Лариса раздражённо швырнула папку на стол. Ну вот и всё. Чао, отпуск, чао. Вчера был ты таким радужным, весёлым и долгожданным. Капитан Звонарёв уныло курил у окна, а Ромка старательно сортировал документы, которые обещал разобрать ещё неделю назад. Да уж, никто не ожидал подобного облома. Сначала ребята по-дилетантски опростоволосились в квартире, принадлежащей фирме «Видалтранс» (чего, спрашивается, ждали?). Потом, конечно, нашли и подвал, и доказательства присутствия Далматова, только доказательствами этими теперь можно туалет обклеить. Машенька хлопала глазами и удивлённо поднимала густые бровки, заглядывая в пустой подвал. «Завтра приезжают клиенты из Польши, зашла проветрить квартиру». А кто съел две огромные отбивные, пол кило салата и ещё перечень продуктов, способный удовлетворить аппетиты десяти таких миниатюрных дамочек? Щёчки розовые, губки дрожат, вот-вот расплачется: «кушать очень хотелось». Самое неприятное, что вышел Далматов из соседнего подъезда и направился в сторону остановки. Наверное, предотпускное настроение совсем мозги ребятам прожарило. Ну что ж, отдохнули? Теперь будем все дружно работать. Впрочем, огрех с Далматовым ещё можно было бы как-то замять, если бы, в то же время, не сбежал Олег Герега. Рядового, который охранял потерпевшего наказали. Нашли на ком оторваться. Что же ему, как роботу, ни на кухню, ни в туалет ни выйти? Смену парнишке ещё пару часов назад должны были прислать.

–– Ладно, проехали, – наконец тусклым голосом буркнула Лариса. – Что нового удалось узнать о Гереге?

–– Практически, ничего, – пробасил Роман, прочищая горло. – Имеет ли он отношение к семье Мазуров выяснить не удалось. Виктор Мазур в своё время окончил Московский Государственный Университет и, как говорят помнящие его люди, отличался умом и сообразительностью. Преподаватели возлагали на него большие надежды, но на четвёртом курсе, парень связался с какой-то радикальной организацией и попытался сбежать за границу. При попытке нелегально пересечь кордон был застрелен. В те времена перебежчики не только преследовались законом, но ещё и от народа получали. Наши высшие чины оказались перед нелёгким выбором: отец-то у парня герой войны, партизан-разведчик, обвешанный медалями сверху донизу, а теперь, оказывается, у героя сын предатель. В общем, посоветовались великие мира сего и решили не портить розовую картинку и, ни Прохору Степановичу, ни Раисе Алексеевне о смерти Виктора не сообщили. Впрочем, судя по тому, что Прохор Степанович никогда не пытался разыскать сына, о чём-то старый разведчик догадывался и не будил лихо, пока оно тихо.

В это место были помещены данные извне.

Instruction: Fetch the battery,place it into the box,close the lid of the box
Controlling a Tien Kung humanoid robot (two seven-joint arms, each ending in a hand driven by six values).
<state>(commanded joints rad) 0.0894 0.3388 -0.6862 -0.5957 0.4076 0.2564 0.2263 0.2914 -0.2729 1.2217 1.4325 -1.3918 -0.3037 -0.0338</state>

Так же и к Малокостову Олегу Викторовичу наш подозреваемый Герега не имеет никакого отношения. Связался я с настоящим Малокостовым. Он подтвердил, что паспорт то ли спёрли, то ли сам посеял, о чём и написал в заявлении на следующий день.

–– Так что же, совсем никаких зацепок по Гереге? – Лариса расстроенно запустила руки в волосы, массируя кожу.

–– По Гереге никаких, – Ромка скосил на начальницу взгляд и перевернул листок в блокноте. – Но я, попутно, прошёлся по биографии друга или брата нашего Гереги, покойного Славика Мазура. Парень закончил школу почти с золотой медалью. В том смысле, что, если бы родители подсуетились, где-то подмазали, где-то орденами потрясли, то получил бы Славик Мазур заслуженную награду, но Владимир Прохорович уже в то время выпивал и было ему не до сына. А Раиса Алексеевна, воспитанная в духе советского патриотизма, абсолютно доверяла школе, искренне считала, что все преподаватели там Крупские и Макаренки. Словом, парню руку мохнатую никто не протянул и вышел он из школы с обычным дипломом, но твёрдыми знаниями. Поступил в институт и курсе на третьем заметили способного паренька умные люди. А теперь, вопрос для знатоков: кто эти умные люди?

–– Завалов? – удивлённо спросил капитан.

–– Бинго, капитан Звонарёв. Именно люди Завалова начали опекать Мазура, помогая ему двигаться вперёд не по кочкам и колдобинам, а на «Мерседесе» по автобану. Красный диплом он не получил, но только потому, что господину Завалову нужен был экономист с мозгами, а не с медалями. После института Славика сразу взяли на работу в банк. Это официально, а неофициально, занимался Мазур финансовыми делами Завалова и компании.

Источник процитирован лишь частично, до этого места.